• **WHAT NEEDS TO BE DONE**: Lines before the one containing "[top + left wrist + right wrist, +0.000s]" are left out; copy that line and every later line through the end of the data exactly.
*** Opening of THE DATA ***
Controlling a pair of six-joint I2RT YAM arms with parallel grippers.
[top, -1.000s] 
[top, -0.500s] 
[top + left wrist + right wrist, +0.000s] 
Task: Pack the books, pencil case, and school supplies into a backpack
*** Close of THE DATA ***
• **SOLUTION**:
[top + left wrist + right wrist, +0.000s] 
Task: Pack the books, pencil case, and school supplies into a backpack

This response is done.